REVIEW:
Menace II Society is a movie about some very bad people. This is the opposite of Boyz N The Hood, a movie which also showcased hood life including violence, tough talking characters, and drive-by shootings. The difference is in Boyz N The Hood, it was mostly about characters who didn’t want that life. Two of the three main characters in that movie (Tre and Ricky,) didn’t want the thug life, and the third one, Dough Boy, still had values. He didn’t just kill for sport. In Menace II Society, on the other hand, the characters are all pretty ruthless.
Take for example the way the movie opens up with Caine and O-Dog at a bodega, when the clerk makes a nasty comment to O-Dog and O-Dog responds by blowing the man’s head off. And his wife’s too. And then, just a few scene later, we are at a party with O-Dog showing the security camera footage to his friends, as all of them watch and laugh at the scene of him shooting a man in the head. Yeah, these are some pretty nasty people.
The movie tries to make the case that for Caine, he doesn’t start out this way, but gets corrupted and put into a life where he never really had a choice. It does this by showing that his parents were drug dealers who resorted to violence and murder (his dad played by Samuel L Jackson in a quick cameo appearance.) Pretty soon Caine is going off to live with his Grandparents where he is surrounded by friends who know violence as a way of life. So, when leaving a party with his cousin in a car, for example, another car pulls up, hijacks them, and shoots at them, killing Caine’s cousin and sending Caine to the emergency room with bullet wounds.

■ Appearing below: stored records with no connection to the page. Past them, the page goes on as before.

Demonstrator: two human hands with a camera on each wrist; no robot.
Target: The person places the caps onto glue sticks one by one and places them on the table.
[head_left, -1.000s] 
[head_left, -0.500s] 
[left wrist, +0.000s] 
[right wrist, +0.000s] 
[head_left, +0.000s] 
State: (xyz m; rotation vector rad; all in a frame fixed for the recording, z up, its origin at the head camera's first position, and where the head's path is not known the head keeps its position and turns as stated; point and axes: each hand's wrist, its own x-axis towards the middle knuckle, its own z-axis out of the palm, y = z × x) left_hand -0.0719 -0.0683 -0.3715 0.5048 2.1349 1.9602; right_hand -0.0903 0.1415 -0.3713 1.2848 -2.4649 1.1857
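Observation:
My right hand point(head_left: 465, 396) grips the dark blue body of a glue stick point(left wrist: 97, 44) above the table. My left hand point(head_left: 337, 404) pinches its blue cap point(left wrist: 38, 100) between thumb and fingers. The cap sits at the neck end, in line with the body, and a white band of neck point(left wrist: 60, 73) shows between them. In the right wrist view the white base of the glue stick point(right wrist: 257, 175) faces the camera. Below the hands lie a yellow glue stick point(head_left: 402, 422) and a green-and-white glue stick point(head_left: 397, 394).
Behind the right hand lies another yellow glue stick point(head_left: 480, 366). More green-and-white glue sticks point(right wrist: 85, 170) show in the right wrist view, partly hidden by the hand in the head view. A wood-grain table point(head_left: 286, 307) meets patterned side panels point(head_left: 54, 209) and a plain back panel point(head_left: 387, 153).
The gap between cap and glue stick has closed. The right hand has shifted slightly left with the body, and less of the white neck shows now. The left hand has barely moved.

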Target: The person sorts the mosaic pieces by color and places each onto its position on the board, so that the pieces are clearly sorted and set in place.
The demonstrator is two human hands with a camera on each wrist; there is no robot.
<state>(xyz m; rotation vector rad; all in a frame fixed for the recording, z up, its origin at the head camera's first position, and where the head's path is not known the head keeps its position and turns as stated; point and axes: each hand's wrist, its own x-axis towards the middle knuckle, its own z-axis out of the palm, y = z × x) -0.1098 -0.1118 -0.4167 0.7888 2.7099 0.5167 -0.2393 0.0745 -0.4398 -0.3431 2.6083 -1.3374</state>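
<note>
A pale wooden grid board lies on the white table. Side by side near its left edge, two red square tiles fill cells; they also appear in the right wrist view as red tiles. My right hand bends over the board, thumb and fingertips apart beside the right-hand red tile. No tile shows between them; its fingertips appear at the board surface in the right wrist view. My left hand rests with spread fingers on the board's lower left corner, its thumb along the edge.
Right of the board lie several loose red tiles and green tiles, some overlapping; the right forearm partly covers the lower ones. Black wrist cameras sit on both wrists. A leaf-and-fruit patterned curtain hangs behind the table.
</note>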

While the violence is all around these characters, Caine is offered up some other options, mainly by his grandparents, who try to show him a more peaceful lifestyle. The two of them, as well as another father figure, played by Charles S Dutton, offer up some words of wisdom for how to actually avoid the violence and stay alive. Only Caine doesn’t listen, and doesn’t even have an answer for whether or not he wants to live.
As the movie goes on, Caine does find a purpose, which is to move to Atlanta with Ronnie (Jada Pinkett Smith,) and her young son, who Caine has become a father figure to. Only Caine has also taken the path of more and more violence. When the cousin of a girl that Caine impregnated approaches him wanting answers, for example, Caine beats the man up. So it’s only fitting that Caine can’t advocate violence and also expect to live in peace at the same time.
The movie is scary and powerful. It is disturbing in the kind of ways that you can’t look away from. This makes for a great companion piece to Boyz N The Hood, showing us the same scenarios from a different perspective. Not all protagonists are moral, and this movie takes chances by giving us the story of the some of the worst of the worst, and telling it in such a compelling way.